Second des trois recueils de nouvelles de Greg Egan édités au Bélial et aujourd’hui republiés au Livre de Poche, Radieux, tout comme son prédécesseur Axiomatique, présente les aspects les plus intéressants de l’auteur australien. Si Egan a une réputation pas totalement injustifiée d’aridité scientifique dans ses romans, ses textes courts lui permettent de varier les thèmes, évitant le plus souvent les tunnels de jargon qui lassent une partie des lecteurs.
Composé de dix textes, le recueil commence avec Paille au vent. Une jungle génétiquement modifiée sert de refuge à des cartels de la drogue et à des scientifiques désireux de travailler sans entraves. Un agent spécial est envoyé dans cette jungle pour éliminer un chercheur qui s’y est réfugié. Un récit plutôt réussi qui aborde l’un des thèmes centraux de ce recueil : la réaction de l’humain face à une augmentation artificielle de ses capacités. On retrouve le même thème dans Monsieur Volition, peut-être le texte le moins intéressant de la sélection, et surtout dans Des raisons d’être heureux, magnifique et tragique récit d’un homme, qui, touché par une tumeur au cerveau dans sa jeunesse, a perdu toute notion de plaisir jusqu’à ce qu’on lui propose un traitement miracle. Sa redécouverte de l’allégresse, voire du bonheur, ne se fera pas sans difficultés.

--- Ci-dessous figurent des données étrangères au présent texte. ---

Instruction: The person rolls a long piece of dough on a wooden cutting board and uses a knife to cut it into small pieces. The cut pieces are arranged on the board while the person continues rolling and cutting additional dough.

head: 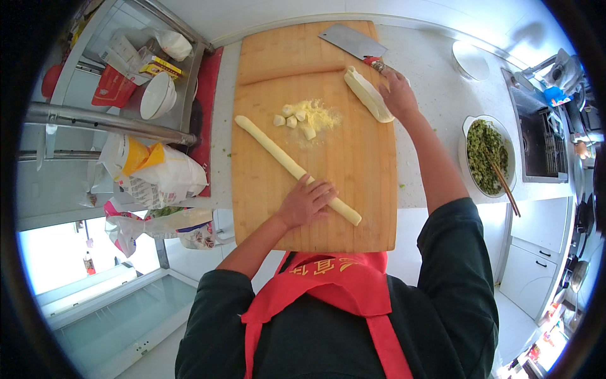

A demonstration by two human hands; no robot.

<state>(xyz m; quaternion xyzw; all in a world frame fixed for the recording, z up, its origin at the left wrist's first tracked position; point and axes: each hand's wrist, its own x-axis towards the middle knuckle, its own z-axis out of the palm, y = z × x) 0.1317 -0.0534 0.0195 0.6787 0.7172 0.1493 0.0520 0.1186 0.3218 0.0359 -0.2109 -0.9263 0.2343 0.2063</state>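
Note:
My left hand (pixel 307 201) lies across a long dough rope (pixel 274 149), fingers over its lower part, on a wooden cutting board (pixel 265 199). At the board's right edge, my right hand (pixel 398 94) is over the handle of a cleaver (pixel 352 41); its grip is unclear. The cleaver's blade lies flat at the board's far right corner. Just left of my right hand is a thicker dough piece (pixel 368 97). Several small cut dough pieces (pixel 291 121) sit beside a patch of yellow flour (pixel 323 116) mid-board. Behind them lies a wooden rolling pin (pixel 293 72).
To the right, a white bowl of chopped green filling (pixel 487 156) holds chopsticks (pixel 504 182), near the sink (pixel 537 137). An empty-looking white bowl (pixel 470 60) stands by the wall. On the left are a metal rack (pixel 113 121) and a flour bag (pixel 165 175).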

Autre sujet cher à Greg Egan : la croyance et plus précisément son interaction avec la science. Dans L’Eve mitochondriale, face à la conviction généralisée de l’existence d’un être unique à l’origine de toute l’espèce (un Adam ou une Eve), un scientifique lance un programme de recherche combinant un grand nombre de génotypes à la recherche d’une corrélation. Texte intéressant, même si la position du chercheur rationnel qui a raison seul contre tous est à la limite de la caricature. Plus humaine, la scientifique de Vif-argent, enquêtant sur la transmission d’une nouvelle maladie, découvre au sein de communautés isolées un culte lié à ce virus. Egan fait partager au lecteur les doutes voire la détresse de la chercheuse ainsi que son incompréhension vis-à-vis de la vénération de l’infection dans cette nouvelle poignante.
Je ne passerai pas en revue tous les autres textes, mais arrêtons-nous sur les deux récits les plus hard-science : Radieux et La plongée de Planck. Le premier utilise une informatique radicalement différente pour défricher de nouveaux espaces mathématiques et ainsi mener une lutte avec une intelligence extra-terrestre. Le deuxième nous fait rejoindre une équipe scientifique du futur pour explorer un trou noir via des clones. Si les deux textes déversent de nombreuses lignes de sciences à la limite du compréhensible, Radieux s’en sert pour développer une réflexion palpitante et profondément originale là ou La plongée de Planck n’aboutit qu’à un désert aride pour la plupart des lecteurs.
Que les réserves que j’émets sur ce texte ne vous arrêtent pas : si la science est fortement présente dans la plupart des nouvelles du recueil, elle n’est souvent là que pour développer des thématiques profondément humaines, pour explorer des consciences, pas pour faire retourner le lecteur à son cours de physique. Greg Egan est peut-être le meilleur nouvelliste de SF de ces vingt dernières années juste derrière Ted Chiang ; Radieux, après Axiomatique, en est la confirmation.